= Lock convoy =

Performance problem in computer science

In computer science, a lock convoy is a performance problem that can occur when using locks for concurrency control in a multithreaded application.

A lock convoy occurs when multiple threads of equal priority contend repeatedly for the same lock. Unlike deadlock and livelock situations, the threads in a lock convoy do progress; however, each time a thread attempts to acquire the lock and fails, it relinquishes the remainder of its scheduling quantum and forces a context switch. The overhead of repeated context switches and underutilization of scheduling quanta degrade overall performance.

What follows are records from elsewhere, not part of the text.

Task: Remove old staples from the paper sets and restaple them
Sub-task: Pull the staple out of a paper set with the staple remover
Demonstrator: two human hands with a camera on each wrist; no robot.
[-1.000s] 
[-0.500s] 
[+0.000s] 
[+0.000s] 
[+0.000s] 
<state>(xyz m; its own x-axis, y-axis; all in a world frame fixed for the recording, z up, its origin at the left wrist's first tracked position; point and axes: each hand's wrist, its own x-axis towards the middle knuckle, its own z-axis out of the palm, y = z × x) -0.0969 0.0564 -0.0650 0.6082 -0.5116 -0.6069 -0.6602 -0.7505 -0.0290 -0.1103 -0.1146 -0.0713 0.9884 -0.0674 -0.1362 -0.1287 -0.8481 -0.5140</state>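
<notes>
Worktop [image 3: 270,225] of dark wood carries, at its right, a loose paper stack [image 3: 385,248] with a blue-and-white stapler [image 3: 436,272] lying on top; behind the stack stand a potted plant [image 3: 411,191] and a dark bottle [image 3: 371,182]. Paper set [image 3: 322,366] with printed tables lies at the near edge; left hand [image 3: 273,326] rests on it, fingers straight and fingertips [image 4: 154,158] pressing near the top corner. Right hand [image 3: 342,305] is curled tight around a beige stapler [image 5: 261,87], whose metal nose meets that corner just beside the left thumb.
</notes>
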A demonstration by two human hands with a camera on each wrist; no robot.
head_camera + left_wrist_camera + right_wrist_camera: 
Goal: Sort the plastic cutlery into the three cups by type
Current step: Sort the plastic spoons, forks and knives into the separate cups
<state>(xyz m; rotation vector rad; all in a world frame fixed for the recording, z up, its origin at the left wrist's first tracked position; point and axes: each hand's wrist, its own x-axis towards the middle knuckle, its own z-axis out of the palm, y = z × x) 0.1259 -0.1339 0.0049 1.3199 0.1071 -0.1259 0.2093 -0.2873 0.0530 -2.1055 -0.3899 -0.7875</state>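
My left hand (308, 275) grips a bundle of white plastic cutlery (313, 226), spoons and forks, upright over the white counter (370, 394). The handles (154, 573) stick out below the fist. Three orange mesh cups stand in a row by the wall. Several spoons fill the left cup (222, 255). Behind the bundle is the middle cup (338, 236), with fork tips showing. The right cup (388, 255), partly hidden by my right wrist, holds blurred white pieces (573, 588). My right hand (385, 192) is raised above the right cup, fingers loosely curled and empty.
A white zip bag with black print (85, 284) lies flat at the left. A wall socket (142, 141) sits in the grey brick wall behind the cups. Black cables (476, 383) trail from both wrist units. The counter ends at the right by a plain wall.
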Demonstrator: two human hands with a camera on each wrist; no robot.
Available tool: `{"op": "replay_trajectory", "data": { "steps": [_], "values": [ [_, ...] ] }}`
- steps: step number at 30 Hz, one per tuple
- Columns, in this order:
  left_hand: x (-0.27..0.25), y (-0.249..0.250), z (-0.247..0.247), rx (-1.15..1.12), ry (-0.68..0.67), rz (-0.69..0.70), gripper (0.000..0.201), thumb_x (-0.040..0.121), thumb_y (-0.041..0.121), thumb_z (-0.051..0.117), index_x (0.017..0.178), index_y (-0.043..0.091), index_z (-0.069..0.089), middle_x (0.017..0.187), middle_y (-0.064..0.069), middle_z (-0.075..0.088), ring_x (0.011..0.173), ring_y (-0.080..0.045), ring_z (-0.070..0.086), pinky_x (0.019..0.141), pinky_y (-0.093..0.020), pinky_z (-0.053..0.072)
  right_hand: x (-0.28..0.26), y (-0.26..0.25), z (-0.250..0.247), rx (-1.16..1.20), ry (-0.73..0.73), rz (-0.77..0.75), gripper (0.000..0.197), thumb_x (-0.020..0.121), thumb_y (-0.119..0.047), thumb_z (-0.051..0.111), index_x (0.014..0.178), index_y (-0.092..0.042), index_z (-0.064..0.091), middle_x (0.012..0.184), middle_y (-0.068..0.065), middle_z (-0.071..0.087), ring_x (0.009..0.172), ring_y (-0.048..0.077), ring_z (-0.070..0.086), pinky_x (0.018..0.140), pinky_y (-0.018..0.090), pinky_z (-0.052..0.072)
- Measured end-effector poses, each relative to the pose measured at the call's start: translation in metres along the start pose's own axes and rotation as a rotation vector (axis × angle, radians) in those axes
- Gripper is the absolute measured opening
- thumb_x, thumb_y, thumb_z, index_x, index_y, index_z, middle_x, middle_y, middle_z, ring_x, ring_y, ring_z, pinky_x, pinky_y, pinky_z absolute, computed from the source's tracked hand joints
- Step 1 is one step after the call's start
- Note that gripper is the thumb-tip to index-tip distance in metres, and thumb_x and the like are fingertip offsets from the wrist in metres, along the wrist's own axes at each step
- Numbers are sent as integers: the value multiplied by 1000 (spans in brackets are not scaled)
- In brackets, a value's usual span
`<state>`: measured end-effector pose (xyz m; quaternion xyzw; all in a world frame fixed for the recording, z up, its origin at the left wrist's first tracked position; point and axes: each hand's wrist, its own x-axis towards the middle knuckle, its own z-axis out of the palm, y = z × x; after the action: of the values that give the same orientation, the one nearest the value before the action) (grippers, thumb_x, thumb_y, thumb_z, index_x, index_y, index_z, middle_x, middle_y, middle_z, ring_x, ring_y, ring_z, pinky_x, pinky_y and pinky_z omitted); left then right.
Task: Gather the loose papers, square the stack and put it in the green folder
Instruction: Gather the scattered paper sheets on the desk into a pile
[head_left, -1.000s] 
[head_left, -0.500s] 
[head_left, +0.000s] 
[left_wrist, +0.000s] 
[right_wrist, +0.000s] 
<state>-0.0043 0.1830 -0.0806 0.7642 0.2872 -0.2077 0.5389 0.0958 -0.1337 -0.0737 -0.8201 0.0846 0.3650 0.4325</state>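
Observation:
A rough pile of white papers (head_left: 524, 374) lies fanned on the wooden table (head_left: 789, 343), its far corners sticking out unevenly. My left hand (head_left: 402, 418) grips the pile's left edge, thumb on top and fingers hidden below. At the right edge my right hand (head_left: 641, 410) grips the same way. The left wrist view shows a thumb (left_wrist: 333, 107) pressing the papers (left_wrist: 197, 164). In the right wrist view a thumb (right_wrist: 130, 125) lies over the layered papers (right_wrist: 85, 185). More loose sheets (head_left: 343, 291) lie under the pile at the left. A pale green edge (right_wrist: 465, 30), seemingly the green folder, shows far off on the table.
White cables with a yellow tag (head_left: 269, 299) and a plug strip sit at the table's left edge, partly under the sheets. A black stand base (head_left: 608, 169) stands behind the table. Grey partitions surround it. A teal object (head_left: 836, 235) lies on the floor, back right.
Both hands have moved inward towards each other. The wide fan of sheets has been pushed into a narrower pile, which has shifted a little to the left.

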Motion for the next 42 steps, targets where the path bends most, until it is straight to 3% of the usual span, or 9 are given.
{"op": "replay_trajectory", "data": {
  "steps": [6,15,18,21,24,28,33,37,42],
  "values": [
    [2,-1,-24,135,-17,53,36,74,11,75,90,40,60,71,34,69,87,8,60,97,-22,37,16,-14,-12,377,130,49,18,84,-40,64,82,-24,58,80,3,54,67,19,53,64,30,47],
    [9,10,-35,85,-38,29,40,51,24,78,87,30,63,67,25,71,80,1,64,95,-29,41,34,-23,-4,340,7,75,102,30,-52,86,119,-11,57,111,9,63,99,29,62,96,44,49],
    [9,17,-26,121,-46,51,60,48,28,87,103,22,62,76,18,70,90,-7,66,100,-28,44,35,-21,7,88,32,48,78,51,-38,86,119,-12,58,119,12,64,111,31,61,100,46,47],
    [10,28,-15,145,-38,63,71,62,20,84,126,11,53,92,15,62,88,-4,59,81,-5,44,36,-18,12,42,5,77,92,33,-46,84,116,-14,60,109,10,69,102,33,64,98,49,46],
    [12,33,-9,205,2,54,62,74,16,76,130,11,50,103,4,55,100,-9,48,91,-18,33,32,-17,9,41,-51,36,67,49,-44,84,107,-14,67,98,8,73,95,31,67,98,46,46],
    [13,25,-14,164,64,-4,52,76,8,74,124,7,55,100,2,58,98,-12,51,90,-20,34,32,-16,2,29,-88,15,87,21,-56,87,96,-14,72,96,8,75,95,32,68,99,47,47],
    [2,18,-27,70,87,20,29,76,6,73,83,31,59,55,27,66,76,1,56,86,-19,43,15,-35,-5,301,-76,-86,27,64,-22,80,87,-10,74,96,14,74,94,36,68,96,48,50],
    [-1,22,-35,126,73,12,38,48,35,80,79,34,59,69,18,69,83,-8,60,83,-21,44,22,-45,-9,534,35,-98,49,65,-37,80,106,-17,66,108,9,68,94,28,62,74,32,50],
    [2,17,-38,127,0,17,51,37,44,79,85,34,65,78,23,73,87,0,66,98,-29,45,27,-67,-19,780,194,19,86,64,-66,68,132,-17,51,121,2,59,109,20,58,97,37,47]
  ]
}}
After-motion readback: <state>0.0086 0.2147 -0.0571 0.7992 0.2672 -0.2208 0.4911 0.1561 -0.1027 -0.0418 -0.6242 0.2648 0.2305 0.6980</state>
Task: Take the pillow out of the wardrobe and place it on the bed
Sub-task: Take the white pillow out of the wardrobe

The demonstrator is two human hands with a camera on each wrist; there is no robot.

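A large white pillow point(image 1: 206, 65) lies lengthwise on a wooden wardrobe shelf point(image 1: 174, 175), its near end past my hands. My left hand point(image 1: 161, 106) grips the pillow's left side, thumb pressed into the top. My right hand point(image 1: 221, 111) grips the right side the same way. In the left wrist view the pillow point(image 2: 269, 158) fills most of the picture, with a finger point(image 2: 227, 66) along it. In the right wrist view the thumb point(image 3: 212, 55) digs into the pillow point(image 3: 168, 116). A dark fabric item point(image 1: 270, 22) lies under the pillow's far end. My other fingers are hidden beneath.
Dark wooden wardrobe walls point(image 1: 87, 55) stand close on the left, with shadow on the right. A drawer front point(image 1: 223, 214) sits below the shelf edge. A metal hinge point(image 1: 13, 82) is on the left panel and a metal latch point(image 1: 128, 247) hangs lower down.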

A lock convoy behaves similarly to car convoys ("wide moving jam") forming and dissipating on highways suffering traffic congestion: when more cars drive on the road than the road can sustain, one car eventually has to stop. Cars coming right after it will also stop one after the other; this forms the convoy. Then when the first cars in the convoy can move again, new cars are still stopping at the rear of the convoy. While the cars at the front of the convoy can make progress, all the cars in the convoy have to wait in queue before being able to make progress again.

Lock convoys often occur when concurrency control primitives such as locks serialize access to a commonly used resource, such as a memory heap or a thread pool. They can sometimes be addressed by using non-locking alternatives such as lock-free algorithms or by altering the relative priorities of the contending threads.